Problem to work on: Pictures in the listing below are skipped, while the lines from the "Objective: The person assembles" line through the "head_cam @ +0" line are returned word for word.

Records to use:

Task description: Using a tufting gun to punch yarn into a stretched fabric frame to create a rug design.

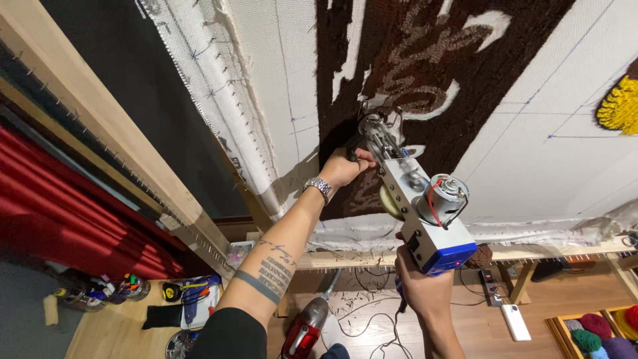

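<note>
At the far left hangs a red curtain (60, 233), and beside it a pale wooden frame beam (106, 126) studded with small nails slants across the view. Below, on the wooden floor (113, 329), lie a yellow tape measure (174, 291) and jars of markers (126, 287). Stretched on the frame is the white backing cloth (531, 153), marked with thin blue grid lines and partly filled with dark brown tufted pile (465, 80); a patch of yellow pile (619, 106) shows at the right edge. The left hand (342, 167), with a metal wristwatch (319, 187) and a tattooed forearm, is curled tight around the front handle of the tufting gun (415, 206), fingers closed on it just beside the cloth. The gun's needle end presses against the brown pile near the middle of the cloth, its silver body, exposed motor and blue base angling down toward the right hand (422, 286), which wraps its fingers closed around the rear grip below the blue base. Under the hands a red handheld vacuum (306, 332) lies on the floor among loose cables. Farther right are a white phone-like device (515, 322) on the floor and a wooden box holding balls of yarn (598, 332) in red, green and purple.
</note>
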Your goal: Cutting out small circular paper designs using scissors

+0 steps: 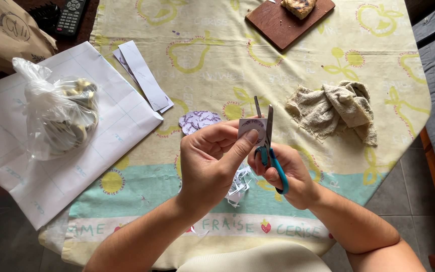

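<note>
My left hand (211,160) pinches a small printed piece of paper (252,126) between thumb and fingers, held above the table. My right hand (290,174) grips blue-handled scissors (269,143) with the blades apart, pointing away from me and cutting into the paper's right edge. Small white paper offcuts (238,185) lie on the cloth under my hands. A little stack of cut round printed pieces (199,120) sits just beyond my left hand.
A yellow fruit-print tablecloth (212,60) covers the table. At left lie a large white sheet (91,151), a clear bag of round objects (64,116) and paper strips (144,75). A crumpled beige rag (336,108) lies right; a wooden board with bread (290,17) far.
</note>
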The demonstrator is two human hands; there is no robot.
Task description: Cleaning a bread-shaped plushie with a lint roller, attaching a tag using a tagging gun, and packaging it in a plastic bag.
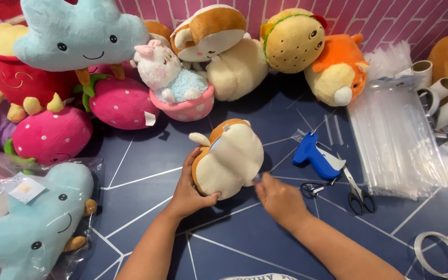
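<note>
The left hand [190, 189] cupped the lower side of a cream-and-tan plush toy [227, 159] that lay on the dark blue table [245, 233], fingers curled round its rounded body and thumb pressed into the pile. The right hand [280, 199] sat just beside the toy's lower edge, blurred, with fingers drawn narrow as if pinching something small; whether it held anything could not be told. The toy looked light, soft and squashy, fuzzy rather than slippery, so a broad grip round its belly seemed safest, while the small ears would likely give under a pull. Just beyond the right hand lay a blue plastic tagging gun [315, 155] and black-handled scissors [358, 194], hard and smooth. Further right spread a stack of clear, glossy plastic bags [397, 140], with a tape ring [439, 254] nearer the table's edge. Left of the left hand lay a bagged pale-blue plush [32, 228]. Farthest off, a pink strawberry plush [123, 101] and a burger-shaped plush [292, 39] sat against the pink brick wall [390, 15].
</note>
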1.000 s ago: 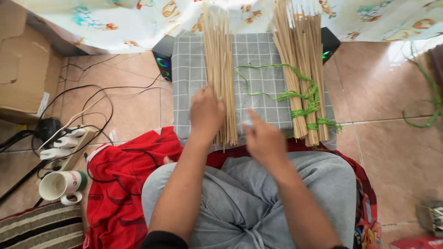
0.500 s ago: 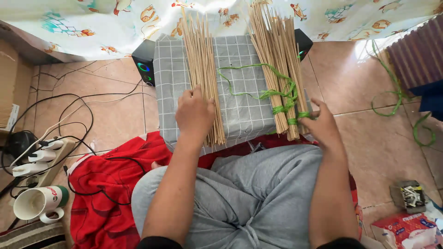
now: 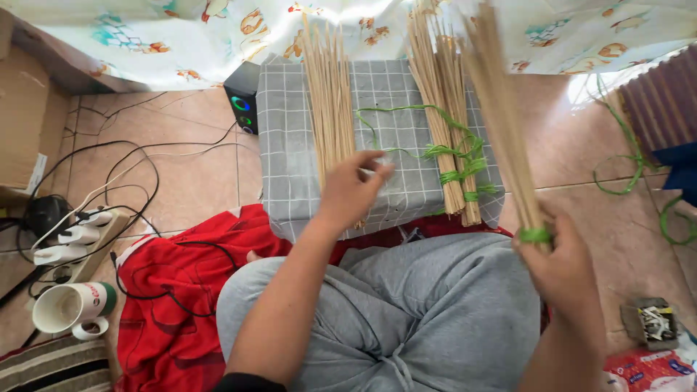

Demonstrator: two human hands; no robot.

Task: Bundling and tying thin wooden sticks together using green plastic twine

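- Now the right hand (image 3: 563, 265) grips a tied stick bundle (image 3: 501, 116), raised over the floor — beside the grey checked worktop (image 3: 392, 87).
- Left hand (image 3: 352, 190), fingers loosely spread, rests on the loose sticks (image 3: 330, 101) lying on that worktop.

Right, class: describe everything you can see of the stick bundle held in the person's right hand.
The bundle of sticks is a sheaf of thin, pale, wood-like sticks, bound near its lower end with a green tie. The right hand grips it at that end, lifted off the cloth, its sticks slanting up and leftward. It looks motion-blurred.
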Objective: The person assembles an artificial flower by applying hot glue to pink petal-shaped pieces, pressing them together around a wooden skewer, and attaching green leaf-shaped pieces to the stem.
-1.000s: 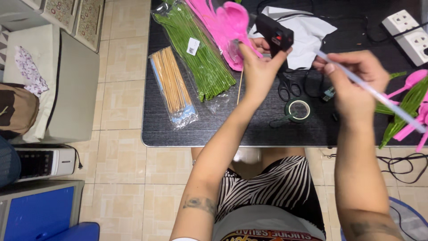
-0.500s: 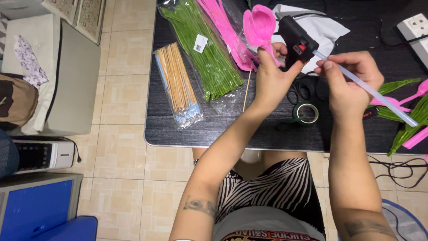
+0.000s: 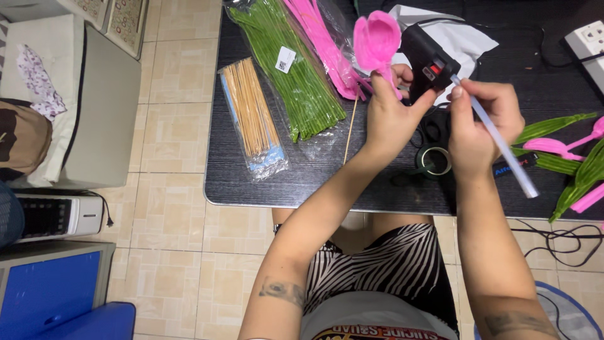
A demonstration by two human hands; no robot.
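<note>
Head view: one glue gun (black), one glue stick.

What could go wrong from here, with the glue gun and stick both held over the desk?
1. The left hand holds both the black glue gun and the pink flower piece; fingers sit close to the gun, so a burn or a slipped grip seems possible.
2. The right hand feeds a long clear glue stick at an angle; it may bend or miss the gun's rear opening.
3. Scissors lie directly under the hands, awkward if anything drops.
</note>
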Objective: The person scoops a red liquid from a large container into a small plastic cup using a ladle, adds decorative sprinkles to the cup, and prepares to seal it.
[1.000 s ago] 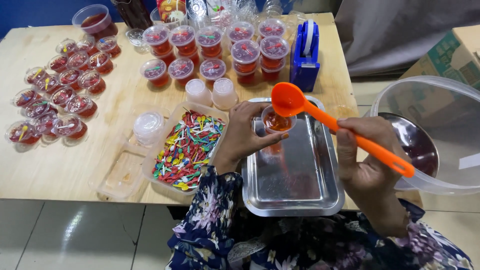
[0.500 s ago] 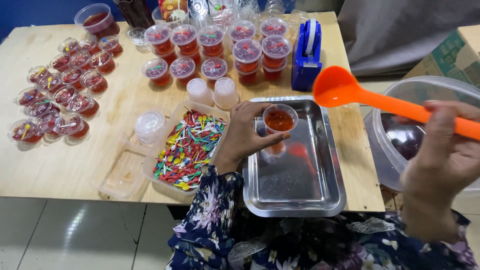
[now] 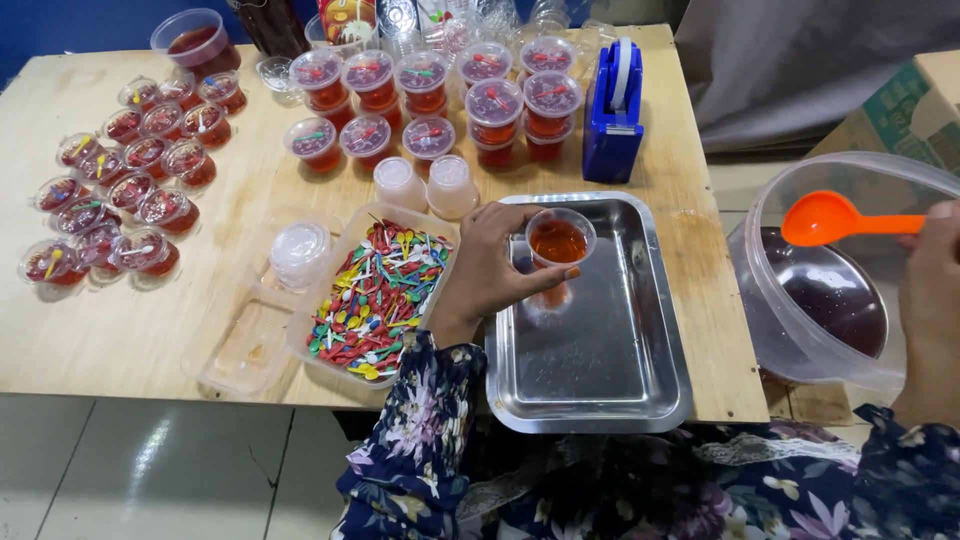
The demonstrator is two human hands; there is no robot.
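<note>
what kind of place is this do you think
Probably a small home or stall food-packing setup, not a factory: a plywood table crowded with lidded cups of red jelly, a tray of tiny coloured spoons, and a tape dispenser.

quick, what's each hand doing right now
Left hand: closed on a small cup of red liquid over the steel tray.
Right hand: closed on the orange ladle.

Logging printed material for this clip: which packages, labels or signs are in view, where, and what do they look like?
Cardboard box: far right beside the table, brown with green printed patches.
Snack packet: table's far edge, glossy, red and yellow, cut off by the frame.
Clear bags: far edge next to the packet, crinkled, transparent.
No signs or screens.
</note>
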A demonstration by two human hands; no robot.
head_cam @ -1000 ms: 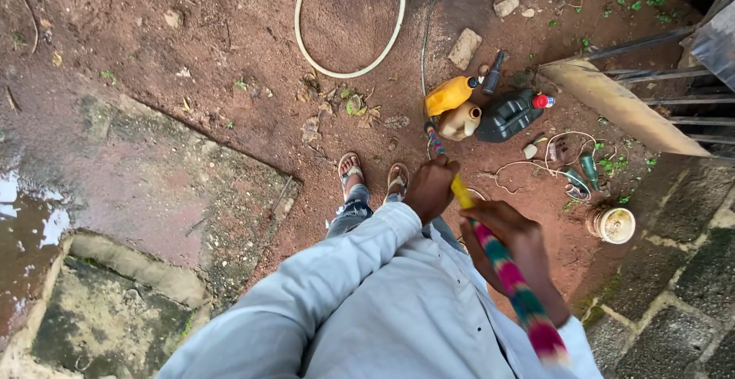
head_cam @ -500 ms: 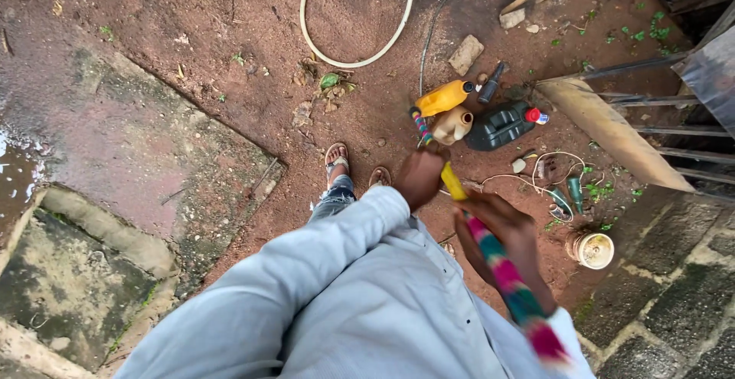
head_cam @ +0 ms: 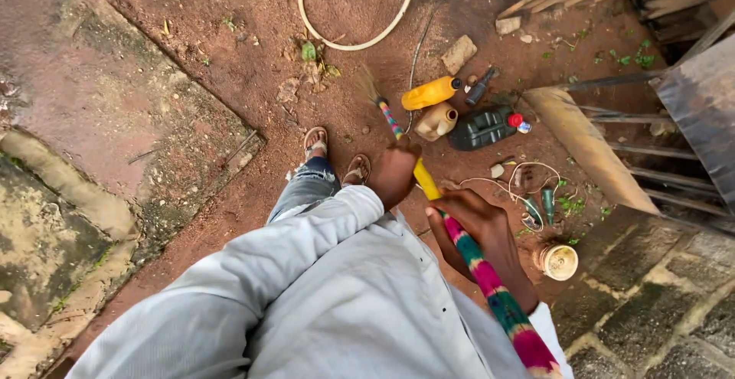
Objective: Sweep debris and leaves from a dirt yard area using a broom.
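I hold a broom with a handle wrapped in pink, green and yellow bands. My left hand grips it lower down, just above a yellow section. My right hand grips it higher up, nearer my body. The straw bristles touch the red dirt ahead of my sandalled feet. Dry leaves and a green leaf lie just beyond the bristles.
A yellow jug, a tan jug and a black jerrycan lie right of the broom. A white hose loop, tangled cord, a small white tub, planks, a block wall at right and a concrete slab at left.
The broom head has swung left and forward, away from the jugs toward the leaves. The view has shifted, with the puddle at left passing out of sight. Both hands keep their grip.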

Response to this exercise:
Objective: The person assembles an artificial flower by applying hot glue to pink petal-shaped pieces, pressing them together around a wooden skewer, and attaching green leaf-shaped pieces to the stem.
-1.000s: 
-0.500s: 
+0.000s: 
A demonstration by two human hands; no robot.
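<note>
Head view: one glue gun (black), one glue stick.

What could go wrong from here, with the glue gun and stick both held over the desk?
1. The left hand holds both the black glue gun and the pink flower piece; fingers sit close to the gun, so a burn or a slipped grip seems possible.
2. The right hand feeds a long clear glue stick at an angle; it may bend or miss the gun's rear opening.
3. Scissors lie directly under the hands, awkward if anything drops.
</note>
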Objective: The person scoops a red liquid from a large container into a small plastic cup using a ladle, adds decorative sprinkles to the cup, and prepares to seal it.
[1.000 s ago] 
[0.500 s ago] 
[now] 
The demonstrator is two human hands; there is no robot.
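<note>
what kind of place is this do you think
Probably a small home or stall food-packing setup, not a factory: a plywood table crowded with lidded cups of red jelly, a tray of tiny coloured spoons, and a tape dispenser.

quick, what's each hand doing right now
Left hand: closed on a small cup of red liquid over the steel tray.
Right hand: closed on the orange ladle.

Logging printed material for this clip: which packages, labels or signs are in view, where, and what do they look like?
Cardboard box: far right beside the table, brown with green printed patches.
Snack packet: table's far edge, glossy, red and yellow, cut off by the frame.
Clear bags: far edge next to the packet, crinkled, transparent.
No signs or screens.
</note>
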A demonstration by two human hands; no robot.
head_cam @ -1000 ms: 
head_cam @ -500 ms: 
head_cam @ +0 ms: 

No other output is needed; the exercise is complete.